Tu rostro mi rostro: retratos

¿Quién no se ha maravillado a veces ante la belleza de un rostro? ¿Quién no se ha maravillado a veces ante lo grotesco de un rostro? La variedad es infinita. Y el cazador, como el que no quiere la cosa, se va a acercando discretamente a la víctima y pulsa el disparador de la cámara. No hay pose. Por eso los llamo retratos furtivos. Así que ya saben: cuando me vean llegar con la cámara ajústense bien la máscara porque de lo contrario quedarán desenmascarados.

De rerum natura

No sé cómo ni por qué me he sentido siempre atraído por los objetos cotidianos que me rodean, por los utensilios sencillos de palo o de latón. A diferencia de un Chema Madoz, por ejemplo, no suelo intervenir en la disposición del objeto u objetos. Lo que sí hago es acercarme a ellos desde diferentes ángulos.
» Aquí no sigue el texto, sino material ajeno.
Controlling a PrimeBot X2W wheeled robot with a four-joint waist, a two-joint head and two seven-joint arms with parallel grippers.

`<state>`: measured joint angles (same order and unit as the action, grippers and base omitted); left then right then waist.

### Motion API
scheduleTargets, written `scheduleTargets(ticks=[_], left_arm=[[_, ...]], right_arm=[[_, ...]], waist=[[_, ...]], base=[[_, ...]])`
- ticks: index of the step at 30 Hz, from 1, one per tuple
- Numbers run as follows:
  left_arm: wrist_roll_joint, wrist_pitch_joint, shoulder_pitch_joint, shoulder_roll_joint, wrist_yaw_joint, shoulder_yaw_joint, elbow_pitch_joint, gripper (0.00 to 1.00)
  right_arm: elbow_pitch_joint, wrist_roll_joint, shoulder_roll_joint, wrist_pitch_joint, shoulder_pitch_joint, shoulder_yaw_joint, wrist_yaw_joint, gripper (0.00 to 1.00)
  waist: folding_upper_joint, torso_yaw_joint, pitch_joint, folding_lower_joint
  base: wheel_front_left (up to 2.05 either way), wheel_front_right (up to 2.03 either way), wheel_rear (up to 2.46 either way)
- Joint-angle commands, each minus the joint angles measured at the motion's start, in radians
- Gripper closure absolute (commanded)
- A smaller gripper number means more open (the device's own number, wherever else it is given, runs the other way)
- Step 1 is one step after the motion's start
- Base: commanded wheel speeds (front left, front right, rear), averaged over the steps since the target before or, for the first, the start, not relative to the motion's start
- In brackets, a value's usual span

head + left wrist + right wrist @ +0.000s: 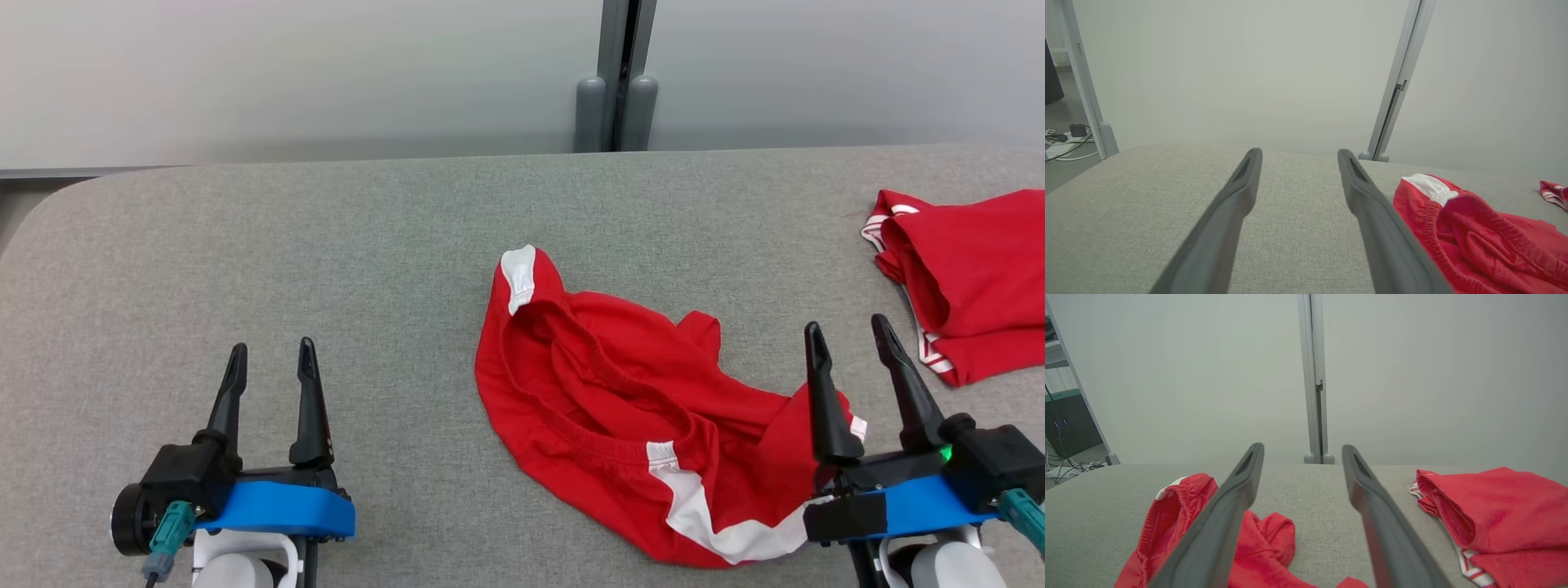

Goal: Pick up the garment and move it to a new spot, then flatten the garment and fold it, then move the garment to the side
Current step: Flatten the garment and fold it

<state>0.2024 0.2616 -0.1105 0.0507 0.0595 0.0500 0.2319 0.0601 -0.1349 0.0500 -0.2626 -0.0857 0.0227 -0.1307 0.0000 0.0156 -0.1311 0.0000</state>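
A crumpled red garment with white trim and an elastic waistband lies in a heap on the grey table, right of centre; it also lies at the lower right of the left wrist view and at the lower left of the right wrist view. My right gripper stands open just above the garment's right end, nothing between its fingers. My left gripper is open at the lower left, well clear of the cloth, over bare table.
A second red garment, folded with striped white trim, lies at the table's right edge. A grey wall and a vertical metal post stand behind the table's far edge. Cables lie on the floor beyond the left edge.
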Motion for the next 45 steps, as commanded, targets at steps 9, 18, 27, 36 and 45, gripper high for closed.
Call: scheduleTargets(ticks=[9,18,27,36,45], left_arm=[[-0.03,0.005,-0.049,-0.001,0.038,0.07,0.01,0.0],[-0.003,-0.014,-0.179,0.002,0.073,0.425,0.107,0.0],[0.139,-0.077,-0.329,0.077,0.07,0.766,0.207,0.0],[0.233,-0.124,-0.405,0.149,0.071,0.942,0.287,0.0],[0.281,-0.114,-0.458,0.141,0.071,1.005,0.373,1.0]], right_arm=[[0.035,-0.004,0.001,-0.003,-0.031,0.007,0.0,0.0],[0.04,0.005,0.001,-0.003,-0.042,0.039,0.0,0.0],[0.049,-0.009,0.001,-0.003,-0.055,0.046,0.0,0.0],[0.05,-0.026,0.001,-0.003,-0.07,0.053,0.0,0.0],[0.04,-0.033,0.001,-0.003,-0.064,0.074,0.0,0.0]], waist=[[0.0,-0.013,-0.014,0.0],[0.0,-0.068,-0.034,0.0],[0.0,-0.134,-0.081,0.0],[0.0,-0.191,-0.116,0.0],[0.0,-0.194,-0.122,0.0]], base=[[0.0,0.0,0.0],[0.0,0.0,0.0],[0.0,0.0,0.0],[0.0,0.0,0.0],[0.0,0.0,0.0]])
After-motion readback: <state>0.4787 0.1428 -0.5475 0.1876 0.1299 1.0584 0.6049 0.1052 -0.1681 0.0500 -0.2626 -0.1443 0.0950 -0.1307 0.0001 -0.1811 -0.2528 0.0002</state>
La fotografía que resulte dependerá, en parte, de la habilidad con que maneje los intríngulis mecánicos de la cámara: la precisión del encuadre, del enfoque, la profundidad de campo y el efecto difuminador de la difracción, el cálculo preciso de la exposición, la adecuada velocidad del disparo y la justa elección de la sensibilidad de la película o sensor.